Cert-Manager
Cert-Manager gives you free SSL certificates. Who doesn't like that?
It basically uses Let's Encrypt to encapsulate all the logic required to prove your ownership of a domain. Plus, it is able to do certificate provisioning dynamically based on your Ingress definitions.
Basic configuration
Once you installed Cert-Manager, you have to define a custom resource to configure:
- your email, so Let's Encrypt can give you heads-ups about expiring certifications
- the domain verification strategy
- the ingress class
---
apiVersion: cert-manager.io/v1
kind: ClusterIssuer
metadata:
name: letsencrypt
spec:
acme:
# You must replace this email address with your own.
# Let's Encrypt will use this to contact you about expiring
# certificates, and issues related to your account.
email: laszlo@gimlet.io
server: https://acme-v02.api.letsencrypt.org/directory
privateKeySecretRef:
# Secret resource that will be used to store the account's private key.
name: letsencrypt
# Add a single challenge solver, HTTP01 using nginx
solvers:
- http01:
ingress:
class: nginx
From here on, for every Ingress
resource you create, Cert-Manager will try to provision an SSL certificate.
Day-two operations
When certificates are not provisioned
It is good practice to check the logs of the Cert-Manager pods. You will see some activity when you create or recreate an ingress.
If the logs keep displaying the same messages, or if there is no activity at all, you can browse the custom resources (CRDs) Cert-Manager places on your cluster.
To list the Cert-Manager related CRDs:
$kubectl get crds | grep cert
certificaterequests.cert-manager.io 2020-09-15T07:44:28Z
certificates.cert-manager.io 2020-09-15T07:44:28Z
challenges.acme.cert-manager.io 2020-09-15T07:44:28Z
clusterissuers.cert-manager.io 2020-09-15T07:44:28Z
issuers.cert-manager.io 2020-09-15T07:44:28Z
orders.acme.cert-manager.io 2020-09-15T07:44:28Z
To see your certificates and ongoing provisions:
kubectl get certificates.cert-manager.io -A
kubectl get certificaterequests.cert-manager.io -A
kubectl get orders.acme.cert-manager.io -A
If you located the resources that are related to your ingress, try running kubectl describe
on them to reveal error messages.
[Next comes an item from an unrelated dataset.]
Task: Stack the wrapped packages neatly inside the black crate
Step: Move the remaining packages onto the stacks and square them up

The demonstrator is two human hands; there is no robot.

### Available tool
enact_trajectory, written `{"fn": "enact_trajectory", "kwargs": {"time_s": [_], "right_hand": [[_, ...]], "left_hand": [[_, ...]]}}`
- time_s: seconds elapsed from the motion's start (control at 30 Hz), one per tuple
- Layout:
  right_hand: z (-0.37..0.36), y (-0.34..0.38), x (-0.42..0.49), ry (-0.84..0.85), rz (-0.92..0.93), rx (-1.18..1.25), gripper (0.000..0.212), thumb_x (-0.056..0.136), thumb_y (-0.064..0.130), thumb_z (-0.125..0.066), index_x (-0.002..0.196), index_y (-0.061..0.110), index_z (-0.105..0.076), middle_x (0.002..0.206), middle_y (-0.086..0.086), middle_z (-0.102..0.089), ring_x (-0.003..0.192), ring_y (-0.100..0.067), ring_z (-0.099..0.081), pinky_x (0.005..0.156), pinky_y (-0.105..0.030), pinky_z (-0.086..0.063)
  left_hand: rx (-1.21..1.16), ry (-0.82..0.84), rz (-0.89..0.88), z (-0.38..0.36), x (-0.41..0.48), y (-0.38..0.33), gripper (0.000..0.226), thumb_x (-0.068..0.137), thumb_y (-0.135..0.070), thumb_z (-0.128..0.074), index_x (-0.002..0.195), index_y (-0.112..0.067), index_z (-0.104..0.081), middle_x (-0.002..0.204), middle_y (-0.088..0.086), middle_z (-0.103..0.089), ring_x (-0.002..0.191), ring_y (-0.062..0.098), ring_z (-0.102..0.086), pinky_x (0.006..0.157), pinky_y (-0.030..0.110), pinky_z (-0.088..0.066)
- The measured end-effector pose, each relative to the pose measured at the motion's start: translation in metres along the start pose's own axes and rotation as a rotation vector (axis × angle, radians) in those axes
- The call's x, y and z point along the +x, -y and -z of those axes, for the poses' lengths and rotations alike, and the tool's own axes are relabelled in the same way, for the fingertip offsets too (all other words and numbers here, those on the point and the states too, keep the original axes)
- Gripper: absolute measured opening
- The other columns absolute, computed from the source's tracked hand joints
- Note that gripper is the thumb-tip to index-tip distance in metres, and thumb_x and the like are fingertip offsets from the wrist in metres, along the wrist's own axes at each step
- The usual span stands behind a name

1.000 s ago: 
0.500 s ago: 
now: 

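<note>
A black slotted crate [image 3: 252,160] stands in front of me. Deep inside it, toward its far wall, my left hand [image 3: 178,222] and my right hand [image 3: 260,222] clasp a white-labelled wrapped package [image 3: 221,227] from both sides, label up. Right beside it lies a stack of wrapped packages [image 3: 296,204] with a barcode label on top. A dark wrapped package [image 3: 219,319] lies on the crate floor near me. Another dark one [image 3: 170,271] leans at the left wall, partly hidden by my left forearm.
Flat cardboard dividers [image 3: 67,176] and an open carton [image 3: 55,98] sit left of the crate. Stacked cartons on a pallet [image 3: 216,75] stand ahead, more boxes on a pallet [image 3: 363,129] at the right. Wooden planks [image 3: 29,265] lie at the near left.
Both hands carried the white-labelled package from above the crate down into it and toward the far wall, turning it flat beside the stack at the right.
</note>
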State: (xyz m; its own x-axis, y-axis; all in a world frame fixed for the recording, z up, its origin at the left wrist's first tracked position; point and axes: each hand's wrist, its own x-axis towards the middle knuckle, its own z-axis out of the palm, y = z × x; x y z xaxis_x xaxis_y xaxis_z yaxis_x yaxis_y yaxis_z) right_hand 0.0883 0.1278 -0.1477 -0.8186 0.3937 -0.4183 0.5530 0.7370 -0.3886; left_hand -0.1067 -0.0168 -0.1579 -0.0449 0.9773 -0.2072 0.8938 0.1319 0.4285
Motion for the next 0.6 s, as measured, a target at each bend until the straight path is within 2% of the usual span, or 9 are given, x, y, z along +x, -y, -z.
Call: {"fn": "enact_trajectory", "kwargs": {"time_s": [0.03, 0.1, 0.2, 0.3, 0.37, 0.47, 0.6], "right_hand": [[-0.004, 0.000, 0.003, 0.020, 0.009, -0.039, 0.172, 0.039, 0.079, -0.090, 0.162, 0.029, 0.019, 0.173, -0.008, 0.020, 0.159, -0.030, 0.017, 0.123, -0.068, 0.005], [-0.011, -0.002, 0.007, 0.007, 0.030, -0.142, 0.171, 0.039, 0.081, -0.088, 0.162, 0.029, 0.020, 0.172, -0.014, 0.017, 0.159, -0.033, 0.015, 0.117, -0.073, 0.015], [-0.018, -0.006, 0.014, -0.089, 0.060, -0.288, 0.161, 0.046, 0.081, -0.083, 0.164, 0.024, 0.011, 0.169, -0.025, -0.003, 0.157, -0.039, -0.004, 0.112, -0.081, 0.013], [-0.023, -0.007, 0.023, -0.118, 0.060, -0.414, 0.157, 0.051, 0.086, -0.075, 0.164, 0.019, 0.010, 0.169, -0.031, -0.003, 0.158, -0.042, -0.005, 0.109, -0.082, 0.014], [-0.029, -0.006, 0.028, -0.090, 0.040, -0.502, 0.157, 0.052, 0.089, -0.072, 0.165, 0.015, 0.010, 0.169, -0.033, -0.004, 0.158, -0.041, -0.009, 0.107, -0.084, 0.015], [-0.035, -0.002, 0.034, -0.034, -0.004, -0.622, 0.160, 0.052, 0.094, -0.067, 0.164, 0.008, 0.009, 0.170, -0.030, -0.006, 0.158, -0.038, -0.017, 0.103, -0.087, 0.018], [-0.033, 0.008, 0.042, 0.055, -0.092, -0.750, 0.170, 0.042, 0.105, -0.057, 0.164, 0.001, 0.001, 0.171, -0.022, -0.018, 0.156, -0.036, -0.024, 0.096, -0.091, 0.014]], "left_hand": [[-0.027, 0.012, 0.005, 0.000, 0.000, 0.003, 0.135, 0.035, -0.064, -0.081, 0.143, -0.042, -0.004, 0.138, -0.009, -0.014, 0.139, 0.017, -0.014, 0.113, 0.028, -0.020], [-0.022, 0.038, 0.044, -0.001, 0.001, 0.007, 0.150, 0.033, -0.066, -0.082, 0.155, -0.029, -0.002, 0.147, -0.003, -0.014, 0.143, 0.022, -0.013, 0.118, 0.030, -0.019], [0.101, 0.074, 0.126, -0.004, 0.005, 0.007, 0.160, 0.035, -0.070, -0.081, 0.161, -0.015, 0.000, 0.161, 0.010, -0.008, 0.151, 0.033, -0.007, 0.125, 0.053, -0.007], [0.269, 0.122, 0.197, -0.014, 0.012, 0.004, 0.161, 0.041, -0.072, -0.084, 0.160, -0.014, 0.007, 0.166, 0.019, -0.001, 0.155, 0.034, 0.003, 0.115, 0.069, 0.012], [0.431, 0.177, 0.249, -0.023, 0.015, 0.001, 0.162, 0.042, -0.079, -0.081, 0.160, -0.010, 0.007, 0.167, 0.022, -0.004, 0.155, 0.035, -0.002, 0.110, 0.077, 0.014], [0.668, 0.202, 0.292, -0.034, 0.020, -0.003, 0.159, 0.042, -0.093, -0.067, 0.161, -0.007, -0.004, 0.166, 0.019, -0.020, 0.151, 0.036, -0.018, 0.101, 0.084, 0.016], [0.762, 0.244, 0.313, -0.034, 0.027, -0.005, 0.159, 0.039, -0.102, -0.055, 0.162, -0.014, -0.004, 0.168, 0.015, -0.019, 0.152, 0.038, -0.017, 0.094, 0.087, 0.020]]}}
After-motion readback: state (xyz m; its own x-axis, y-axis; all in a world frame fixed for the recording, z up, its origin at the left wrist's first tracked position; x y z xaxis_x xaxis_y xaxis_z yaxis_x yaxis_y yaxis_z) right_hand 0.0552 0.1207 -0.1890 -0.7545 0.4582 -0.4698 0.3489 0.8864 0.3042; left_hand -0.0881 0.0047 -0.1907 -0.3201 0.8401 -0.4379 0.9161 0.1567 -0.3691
Eventually, delete the custom resources to trigger a retry in the provisioning process.
Updating Cert-Manager
Cert-Manager updates are usually seamless, but keep an eye out for the release notes, as the project does a very good job at highlighting possible breaking changes in each update.
If you use Gimlet Stack's curated update stream, you will get notified, if an update needs special attention.